### ASSIGNMENT
Exactly as they appear below, repeat the lines from the one with "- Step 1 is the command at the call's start" through the one with "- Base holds", and no others.

[Records excerpted from a collection]

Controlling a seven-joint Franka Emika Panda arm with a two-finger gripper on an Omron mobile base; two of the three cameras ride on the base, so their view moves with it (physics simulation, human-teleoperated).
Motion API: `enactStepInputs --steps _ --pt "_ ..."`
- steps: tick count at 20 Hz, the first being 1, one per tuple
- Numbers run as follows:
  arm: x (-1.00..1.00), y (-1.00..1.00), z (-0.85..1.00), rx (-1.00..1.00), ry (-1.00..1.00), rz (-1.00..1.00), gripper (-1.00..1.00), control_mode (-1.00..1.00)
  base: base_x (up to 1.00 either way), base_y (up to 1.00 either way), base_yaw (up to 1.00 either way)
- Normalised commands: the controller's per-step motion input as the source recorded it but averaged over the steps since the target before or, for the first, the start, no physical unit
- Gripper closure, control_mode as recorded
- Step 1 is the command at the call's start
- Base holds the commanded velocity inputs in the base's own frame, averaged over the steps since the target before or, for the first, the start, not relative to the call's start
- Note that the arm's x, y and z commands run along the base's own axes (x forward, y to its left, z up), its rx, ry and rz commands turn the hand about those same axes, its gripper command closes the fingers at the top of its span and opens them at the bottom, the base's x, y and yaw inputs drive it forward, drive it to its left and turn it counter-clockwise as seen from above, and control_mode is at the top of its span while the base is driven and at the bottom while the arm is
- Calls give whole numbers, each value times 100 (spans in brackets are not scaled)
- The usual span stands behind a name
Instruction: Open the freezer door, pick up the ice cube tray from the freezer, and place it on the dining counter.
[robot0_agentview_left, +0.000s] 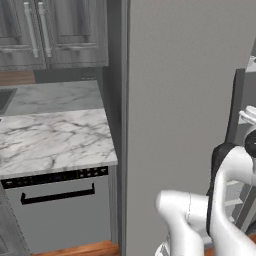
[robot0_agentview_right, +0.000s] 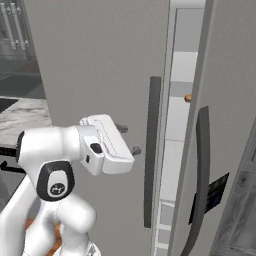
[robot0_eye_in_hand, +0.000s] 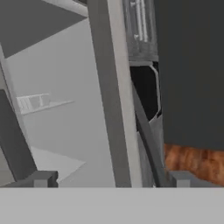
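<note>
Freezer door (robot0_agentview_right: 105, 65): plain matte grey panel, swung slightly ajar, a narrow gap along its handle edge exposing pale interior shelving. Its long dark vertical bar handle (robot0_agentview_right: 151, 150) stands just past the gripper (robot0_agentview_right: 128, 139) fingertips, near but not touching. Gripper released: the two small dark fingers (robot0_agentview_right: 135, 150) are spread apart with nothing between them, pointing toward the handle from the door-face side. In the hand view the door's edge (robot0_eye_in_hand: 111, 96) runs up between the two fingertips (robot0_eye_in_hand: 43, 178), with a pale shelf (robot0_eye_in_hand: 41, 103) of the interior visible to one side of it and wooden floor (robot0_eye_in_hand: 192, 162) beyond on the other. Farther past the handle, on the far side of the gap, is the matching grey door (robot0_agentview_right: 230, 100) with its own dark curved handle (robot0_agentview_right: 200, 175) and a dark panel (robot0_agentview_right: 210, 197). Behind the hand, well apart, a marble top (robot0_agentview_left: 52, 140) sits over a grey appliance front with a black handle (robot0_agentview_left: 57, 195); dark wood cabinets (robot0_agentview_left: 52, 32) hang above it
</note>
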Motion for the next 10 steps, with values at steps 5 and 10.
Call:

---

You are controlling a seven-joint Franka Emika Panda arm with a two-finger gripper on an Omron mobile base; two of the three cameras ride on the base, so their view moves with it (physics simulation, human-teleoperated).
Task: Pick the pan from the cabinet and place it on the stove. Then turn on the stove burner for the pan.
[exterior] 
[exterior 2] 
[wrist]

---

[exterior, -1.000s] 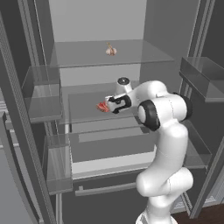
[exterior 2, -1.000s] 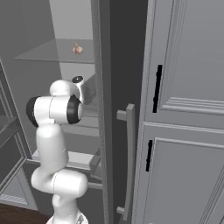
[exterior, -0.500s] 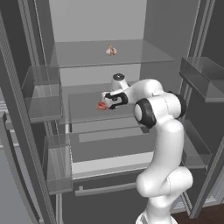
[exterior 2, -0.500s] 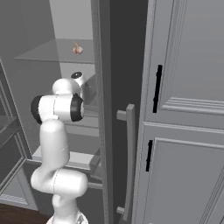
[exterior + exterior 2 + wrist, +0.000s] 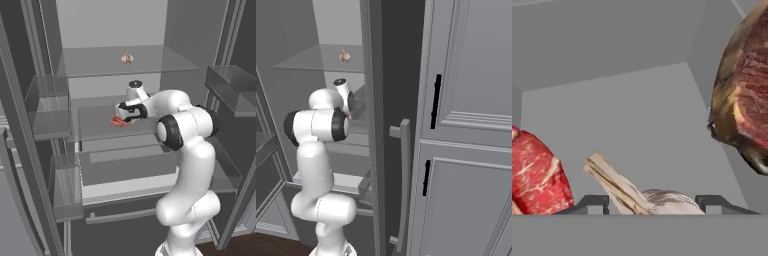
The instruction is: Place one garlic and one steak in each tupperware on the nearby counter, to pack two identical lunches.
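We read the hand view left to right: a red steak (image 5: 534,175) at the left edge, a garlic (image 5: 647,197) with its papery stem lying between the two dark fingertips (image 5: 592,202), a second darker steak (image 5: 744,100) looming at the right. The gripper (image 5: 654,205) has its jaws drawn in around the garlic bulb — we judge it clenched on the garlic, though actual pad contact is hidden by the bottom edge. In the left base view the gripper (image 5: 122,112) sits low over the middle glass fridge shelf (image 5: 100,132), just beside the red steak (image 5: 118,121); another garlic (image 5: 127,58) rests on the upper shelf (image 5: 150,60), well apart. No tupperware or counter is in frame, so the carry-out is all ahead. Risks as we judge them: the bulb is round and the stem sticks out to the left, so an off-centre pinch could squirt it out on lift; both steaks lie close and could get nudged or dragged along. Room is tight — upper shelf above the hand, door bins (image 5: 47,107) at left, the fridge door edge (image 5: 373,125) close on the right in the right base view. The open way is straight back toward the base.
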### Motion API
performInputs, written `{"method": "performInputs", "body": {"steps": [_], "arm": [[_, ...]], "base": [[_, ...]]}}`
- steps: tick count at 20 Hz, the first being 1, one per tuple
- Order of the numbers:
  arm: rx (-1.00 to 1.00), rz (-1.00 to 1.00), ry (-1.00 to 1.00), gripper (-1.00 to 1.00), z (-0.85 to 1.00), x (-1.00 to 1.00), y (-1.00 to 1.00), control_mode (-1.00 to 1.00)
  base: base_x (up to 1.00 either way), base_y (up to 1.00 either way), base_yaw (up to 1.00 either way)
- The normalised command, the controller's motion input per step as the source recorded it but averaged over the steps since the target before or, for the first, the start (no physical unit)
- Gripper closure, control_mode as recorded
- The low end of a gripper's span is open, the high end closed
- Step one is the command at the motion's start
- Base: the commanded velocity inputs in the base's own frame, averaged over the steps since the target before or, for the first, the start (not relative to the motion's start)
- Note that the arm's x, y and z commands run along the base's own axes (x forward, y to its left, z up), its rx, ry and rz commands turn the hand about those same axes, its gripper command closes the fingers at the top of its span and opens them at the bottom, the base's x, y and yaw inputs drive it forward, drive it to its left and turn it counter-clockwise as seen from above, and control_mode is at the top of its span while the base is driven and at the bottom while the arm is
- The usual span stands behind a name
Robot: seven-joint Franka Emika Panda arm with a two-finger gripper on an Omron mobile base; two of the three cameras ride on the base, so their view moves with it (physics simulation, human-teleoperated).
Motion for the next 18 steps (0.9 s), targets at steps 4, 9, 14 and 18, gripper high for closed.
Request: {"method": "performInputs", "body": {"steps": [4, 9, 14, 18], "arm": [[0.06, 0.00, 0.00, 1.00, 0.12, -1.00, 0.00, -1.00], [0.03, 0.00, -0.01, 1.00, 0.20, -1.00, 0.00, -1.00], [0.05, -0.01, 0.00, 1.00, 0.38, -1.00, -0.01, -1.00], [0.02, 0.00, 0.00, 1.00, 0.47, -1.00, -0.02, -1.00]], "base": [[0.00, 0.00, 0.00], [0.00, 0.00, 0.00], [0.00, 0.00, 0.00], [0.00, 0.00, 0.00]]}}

### THE COMPLETED TASK
- Step 1 is the command at the call's start
- Base holds the commanded velocity inputs in the base's own frame, averaged over the steps since the target before or, for the first, the start, not relative to the call's start

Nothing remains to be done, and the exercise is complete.